Zerrouki pousse pour revenir définitivement au FC Twente
Prêté au FC Twente la saison passée, le milieu algérien multiplie les appels du pied pour un retour permanent dans le club où il a explosé. Feyenoord doit trancher.
Certains joueurs cherchent un nouveau défi, d'autres cherchent simplement à rentrer chez eux. Ramiz Zerrouki appartient à la seconde catégorie : selon La Gazette du Fennec, le milieu de terrain international algérien a fait part à maintes reprises de son souhait de revenir définitivement au FC Twente, où il a évolué en prêt la saison passée. Un dossier dont les clés appartiennent à Feyenoord, son club propriétaire, et qui devrait animer les prochaines semaines du mercato néerlandais.
Enschede, le seul endroit où tout a fonctionné
Le raisonnement du joueur se comprend à la lecture de sa trajectoire. C'est à Twente que Zerrouki s'est construit, du centre de formation à l'explosion qui lui avait ouvert les portes de la sélection, dans un environnement qui connaît ses qualités et bâtit son jeu autour de son profil de récupérateur-relanceur. Son transfert à Feyenoord, censé marquer le grand saut, ne lui a jamais offert le statut espéré, la concurrence de l'entrejeu rotterdamois le reléguant progressivement vers le banc jusqu'au prêt de la saison dernière. De retour à Enschede, il a retrouvé du temps de jeu et un rôle. La conclusion s'impose d'elle-même à ses yeux : son avenir est là où son présent a fonctionné.
Une équation à trois inconnues
Reste à transformer le souhait en signature, et rien n'est simple. Feyenoord, vendeur logique d'un joueur qui n'entre plus dans ses plans, voudra rentabiliser son investissement initial ; Twente, club au budget mesuré, devra trouver la formule financière, transfert sec ou nouveau prêt avec obligation ; et le joueur, lui, devra peut-être consentir un effort salarial pour faire aboutir l'opération. Les mercatos néerlandais regorgent de ces dossiers de bon sens qui traînent tout l'été pour des questions de structure de deal. Une chose est certaine : un joueur qui réclame publiquement une destination affaiblit son club vendeur, et Twente le sait.

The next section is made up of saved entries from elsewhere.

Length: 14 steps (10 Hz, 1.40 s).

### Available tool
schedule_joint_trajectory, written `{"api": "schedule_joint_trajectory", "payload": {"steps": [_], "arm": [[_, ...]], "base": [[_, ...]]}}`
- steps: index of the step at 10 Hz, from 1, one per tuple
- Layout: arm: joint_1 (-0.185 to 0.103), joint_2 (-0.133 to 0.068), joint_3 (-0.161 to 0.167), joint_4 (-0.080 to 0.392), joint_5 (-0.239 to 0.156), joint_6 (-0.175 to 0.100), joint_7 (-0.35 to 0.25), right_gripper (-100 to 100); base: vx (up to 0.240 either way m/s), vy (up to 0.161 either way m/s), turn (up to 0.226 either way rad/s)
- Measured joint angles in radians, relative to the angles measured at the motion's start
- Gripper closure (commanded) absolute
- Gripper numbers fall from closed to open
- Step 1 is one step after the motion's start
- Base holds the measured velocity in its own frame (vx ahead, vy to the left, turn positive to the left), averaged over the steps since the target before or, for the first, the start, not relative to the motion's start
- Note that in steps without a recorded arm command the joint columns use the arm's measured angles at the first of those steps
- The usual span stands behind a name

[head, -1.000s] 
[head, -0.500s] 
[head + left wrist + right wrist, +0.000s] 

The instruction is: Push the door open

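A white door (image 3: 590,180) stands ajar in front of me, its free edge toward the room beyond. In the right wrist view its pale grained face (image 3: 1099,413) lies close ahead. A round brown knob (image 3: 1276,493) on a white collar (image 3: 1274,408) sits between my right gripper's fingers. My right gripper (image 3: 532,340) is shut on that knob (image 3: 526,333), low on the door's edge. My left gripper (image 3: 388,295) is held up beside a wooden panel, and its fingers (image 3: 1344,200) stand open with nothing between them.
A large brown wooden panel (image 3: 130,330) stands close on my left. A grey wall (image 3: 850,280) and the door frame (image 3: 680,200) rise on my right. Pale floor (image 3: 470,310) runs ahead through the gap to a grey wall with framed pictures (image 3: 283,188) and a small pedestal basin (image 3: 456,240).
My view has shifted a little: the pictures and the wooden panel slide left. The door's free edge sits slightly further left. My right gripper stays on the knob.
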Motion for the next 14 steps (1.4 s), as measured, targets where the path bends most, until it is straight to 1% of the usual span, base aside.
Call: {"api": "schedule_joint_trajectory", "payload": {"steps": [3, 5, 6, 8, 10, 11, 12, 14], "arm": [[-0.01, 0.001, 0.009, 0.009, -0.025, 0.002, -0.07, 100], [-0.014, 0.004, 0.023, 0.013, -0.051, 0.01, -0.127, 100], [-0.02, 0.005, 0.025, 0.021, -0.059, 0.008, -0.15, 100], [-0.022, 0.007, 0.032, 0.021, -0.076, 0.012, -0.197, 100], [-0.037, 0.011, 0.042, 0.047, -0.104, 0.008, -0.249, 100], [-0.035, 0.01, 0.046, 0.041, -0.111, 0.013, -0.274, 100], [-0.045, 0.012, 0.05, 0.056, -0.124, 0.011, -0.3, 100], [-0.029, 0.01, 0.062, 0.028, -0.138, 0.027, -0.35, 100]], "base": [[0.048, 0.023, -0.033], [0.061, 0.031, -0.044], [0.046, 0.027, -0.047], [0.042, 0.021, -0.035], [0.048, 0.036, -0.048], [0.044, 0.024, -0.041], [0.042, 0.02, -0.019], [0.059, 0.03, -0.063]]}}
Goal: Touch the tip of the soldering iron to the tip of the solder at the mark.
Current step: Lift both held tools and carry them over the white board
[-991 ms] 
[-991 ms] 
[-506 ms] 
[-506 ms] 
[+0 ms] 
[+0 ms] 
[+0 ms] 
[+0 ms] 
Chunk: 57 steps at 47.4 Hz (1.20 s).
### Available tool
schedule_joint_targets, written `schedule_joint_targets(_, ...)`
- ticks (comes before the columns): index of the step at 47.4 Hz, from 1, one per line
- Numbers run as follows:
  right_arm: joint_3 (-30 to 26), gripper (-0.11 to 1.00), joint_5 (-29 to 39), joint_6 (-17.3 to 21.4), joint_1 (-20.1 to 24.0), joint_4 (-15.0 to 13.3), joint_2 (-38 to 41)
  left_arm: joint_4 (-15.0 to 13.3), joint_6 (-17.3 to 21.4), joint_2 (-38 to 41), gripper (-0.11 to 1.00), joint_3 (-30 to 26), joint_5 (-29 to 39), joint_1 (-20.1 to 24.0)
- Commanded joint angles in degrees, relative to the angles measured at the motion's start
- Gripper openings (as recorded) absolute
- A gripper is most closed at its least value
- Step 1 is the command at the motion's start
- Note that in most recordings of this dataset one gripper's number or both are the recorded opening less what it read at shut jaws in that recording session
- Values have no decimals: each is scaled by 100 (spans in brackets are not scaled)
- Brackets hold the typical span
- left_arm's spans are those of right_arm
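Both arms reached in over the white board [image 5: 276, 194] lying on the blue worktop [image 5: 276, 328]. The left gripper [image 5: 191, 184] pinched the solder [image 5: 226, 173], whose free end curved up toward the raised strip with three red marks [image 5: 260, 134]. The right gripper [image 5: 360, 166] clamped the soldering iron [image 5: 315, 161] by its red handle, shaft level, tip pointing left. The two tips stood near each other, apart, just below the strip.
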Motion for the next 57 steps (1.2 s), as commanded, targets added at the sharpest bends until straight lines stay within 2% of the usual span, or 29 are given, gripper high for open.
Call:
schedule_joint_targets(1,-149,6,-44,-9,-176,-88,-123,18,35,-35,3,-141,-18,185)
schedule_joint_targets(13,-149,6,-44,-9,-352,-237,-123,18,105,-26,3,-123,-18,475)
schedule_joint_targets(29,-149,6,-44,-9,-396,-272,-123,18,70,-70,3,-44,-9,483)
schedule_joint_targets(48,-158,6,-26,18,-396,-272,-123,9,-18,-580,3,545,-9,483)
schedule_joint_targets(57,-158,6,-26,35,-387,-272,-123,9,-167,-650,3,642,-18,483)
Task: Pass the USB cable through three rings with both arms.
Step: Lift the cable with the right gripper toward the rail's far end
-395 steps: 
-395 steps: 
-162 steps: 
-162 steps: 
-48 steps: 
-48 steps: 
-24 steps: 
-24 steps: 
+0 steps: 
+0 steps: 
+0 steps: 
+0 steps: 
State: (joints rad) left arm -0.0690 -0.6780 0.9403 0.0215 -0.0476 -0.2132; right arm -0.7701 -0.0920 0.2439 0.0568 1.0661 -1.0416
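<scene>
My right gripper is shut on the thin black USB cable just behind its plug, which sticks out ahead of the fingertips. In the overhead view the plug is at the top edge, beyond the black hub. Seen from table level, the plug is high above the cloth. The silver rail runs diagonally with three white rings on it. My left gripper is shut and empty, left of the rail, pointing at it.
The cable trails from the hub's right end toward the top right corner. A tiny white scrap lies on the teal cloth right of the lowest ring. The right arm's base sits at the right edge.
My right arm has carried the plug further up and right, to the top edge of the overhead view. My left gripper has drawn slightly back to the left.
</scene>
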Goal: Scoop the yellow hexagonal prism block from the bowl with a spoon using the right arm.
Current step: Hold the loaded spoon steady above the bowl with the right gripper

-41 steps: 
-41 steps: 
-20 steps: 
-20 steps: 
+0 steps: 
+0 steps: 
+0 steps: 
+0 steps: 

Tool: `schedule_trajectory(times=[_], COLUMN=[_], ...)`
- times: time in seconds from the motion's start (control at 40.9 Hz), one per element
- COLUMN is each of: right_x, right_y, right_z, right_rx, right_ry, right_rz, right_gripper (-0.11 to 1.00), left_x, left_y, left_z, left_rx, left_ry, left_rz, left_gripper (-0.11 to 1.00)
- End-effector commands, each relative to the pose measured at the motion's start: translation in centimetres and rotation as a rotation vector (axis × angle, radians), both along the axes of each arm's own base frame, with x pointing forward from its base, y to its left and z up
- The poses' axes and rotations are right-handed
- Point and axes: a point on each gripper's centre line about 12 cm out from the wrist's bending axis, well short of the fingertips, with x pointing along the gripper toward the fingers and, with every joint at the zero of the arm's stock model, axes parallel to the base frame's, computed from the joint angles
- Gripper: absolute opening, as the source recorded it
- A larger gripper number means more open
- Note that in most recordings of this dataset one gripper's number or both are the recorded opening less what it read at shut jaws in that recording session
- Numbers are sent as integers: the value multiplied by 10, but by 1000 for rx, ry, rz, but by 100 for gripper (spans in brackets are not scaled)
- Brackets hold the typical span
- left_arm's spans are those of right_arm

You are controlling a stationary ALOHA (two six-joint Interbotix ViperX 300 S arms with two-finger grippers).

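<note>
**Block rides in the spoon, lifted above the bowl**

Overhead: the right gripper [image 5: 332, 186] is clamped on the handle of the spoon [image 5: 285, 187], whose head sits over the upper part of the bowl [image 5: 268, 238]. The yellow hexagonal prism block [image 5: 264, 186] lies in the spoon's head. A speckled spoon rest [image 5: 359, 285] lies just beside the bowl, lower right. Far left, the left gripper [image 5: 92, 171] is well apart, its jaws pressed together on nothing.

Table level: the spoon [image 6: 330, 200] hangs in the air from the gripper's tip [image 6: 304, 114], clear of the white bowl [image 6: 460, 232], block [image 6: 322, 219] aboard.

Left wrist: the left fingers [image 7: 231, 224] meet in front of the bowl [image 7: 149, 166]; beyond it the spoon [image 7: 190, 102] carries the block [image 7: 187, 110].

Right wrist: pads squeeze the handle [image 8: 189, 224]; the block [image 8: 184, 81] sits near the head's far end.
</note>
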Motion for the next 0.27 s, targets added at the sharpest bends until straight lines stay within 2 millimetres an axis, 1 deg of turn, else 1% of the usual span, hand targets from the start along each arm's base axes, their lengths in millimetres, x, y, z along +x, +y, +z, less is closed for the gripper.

Ce que ce choix dit, et ce qu'il ne dit pas
On peut lire ce dossier de deux manières. La critique dira qu'à 28 ans, viser un retour dans un club de milieu de tableau d'Eredivisie manque d'ambition sportive. La lecture inverse retiendra qu'un joueur lucide privilégie le contexte qui le fait jouer plutôt que le maillot qui le fait asseoir, et que les carrières se prolongent sur du temps de jeu, pas sur des étiquettes. Le débat vaut ce qu'il vaut ; les faits, eux, sont têtus : entre un banc à Rotterdam et un terrain à Enschede, le choix du terrain reste le plus défendable professionnellement.
La sélection en arrière-plan
Côté Verts, le dossier s'inscrit dans un contexte que personne n'ignore : le Mondial a durci les débats autour de la hiérarchie du milieu, et la reconstruction en cours rebattra toutes les cartes, avec une génération montante qui pousse fort. Dans cette concurrence-là, chaque joueur défendra son dossier avec le seul argument qui compte : ses matchs. Le jour où le feuilleton de son transfert sera réglé, Zerrouki pourra se consacrer à l'essentiel, prouver sur le terrain, semaine après semaine. C'est tout ce qu'on peut souhaiter à un international algérien : jouer, et laisser le reste aux débats.